Because of this it doesn't actually matter whether or not we keep keep
the ports and branches around in memory as that's not enough, because
any function that validates the branches and ports passed to it will
still reject them anyway since they're no longer in the topology
structure. So, use-after-free errors were fixed but payload deallocation
was completely broken.
Two years later, AMD informed me about this issue and I attempted to
come up with a temporary fix, pending a long-overdue cleanup of this
library:
commit c54c7374ff ("drm/dp_mst: Skip validating ports during destruction, just ref")
But then that introduced use-after-free errors, so I quickly reverted
it:
commit 9765635b30 ("Revert "drm/dp_mst: Skip validating ports during destruction, just ref"")
And in the process, learned that there is just no simple fix for this:
the design is just broken. Unfortunately, the usage of these helpers are
quite broken as well. Some drivers like i915 have been smart enough to
avoid accessing any kind of information from MST port structures, but
others like nouveau have assumed, understandably so, that
drm_dp_mst_port structures are normal and can just be accessed at any
time without worrying about use-after-free errors.

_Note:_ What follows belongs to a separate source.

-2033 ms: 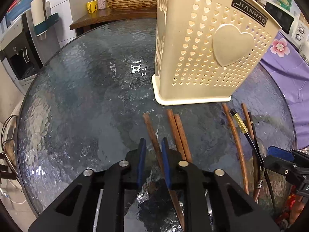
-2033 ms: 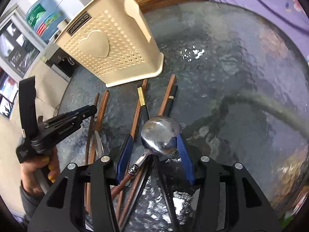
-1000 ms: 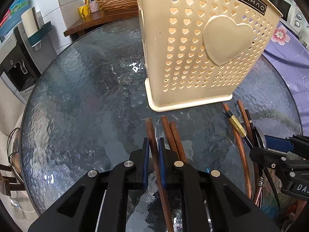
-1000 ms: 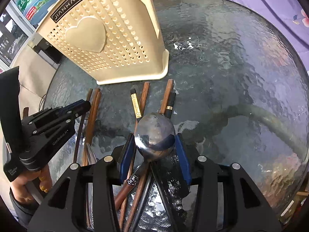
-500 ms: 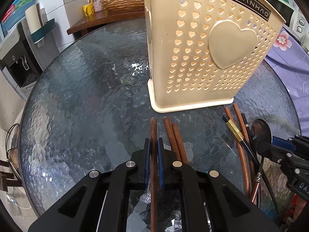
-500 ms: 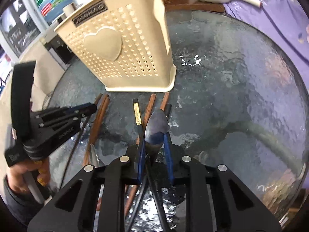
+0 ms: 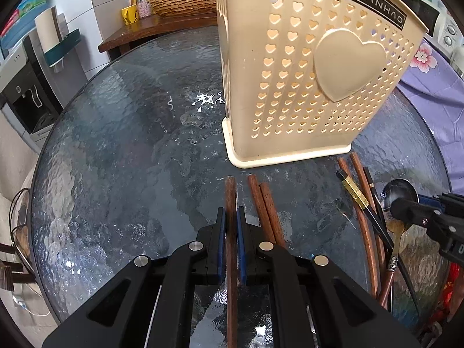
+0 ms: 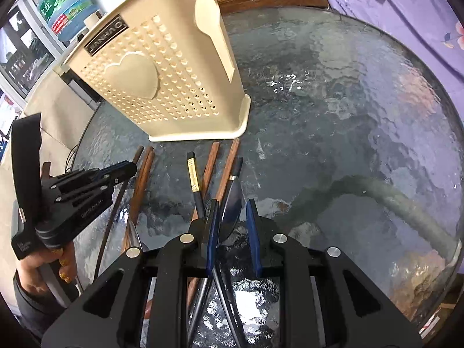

After a lot of discussion, me and Daniel Vetter came up with a better
idea to replace all of this.
To summarize, since this is documented far more indepth in the
documentation this patch introduces, we make it so that drm_dp_mst_port
and drm_dp_mst_branch structures have two different classes of
refcounts: topology_kref, and malloc_kref. topology_kref corresponds to
the lifetime of the given drm_dp_mst_port or drm_dp_mst_branch in it's
given topology. Once it hits zero, any associated connectors are removed
and the branch or port can no longer be validated. malloc_kref
corresponds to the lifetime of the memory allocation for the actual
structure, and will always be non-zero so long as the topology_kref is
non-zero. This gives us a way to allow callers to hold onto port and
branch device structures past their topology lifetime, and dramatically
simplifies the lifetimes of both structures. This also finally fixes the
port deallocation problem, properly.
Additionally: since this now means that we can keep ports and branch
devices allocated in memory for however long we need, we no longer need
a significant amount of the port validation that we currently do.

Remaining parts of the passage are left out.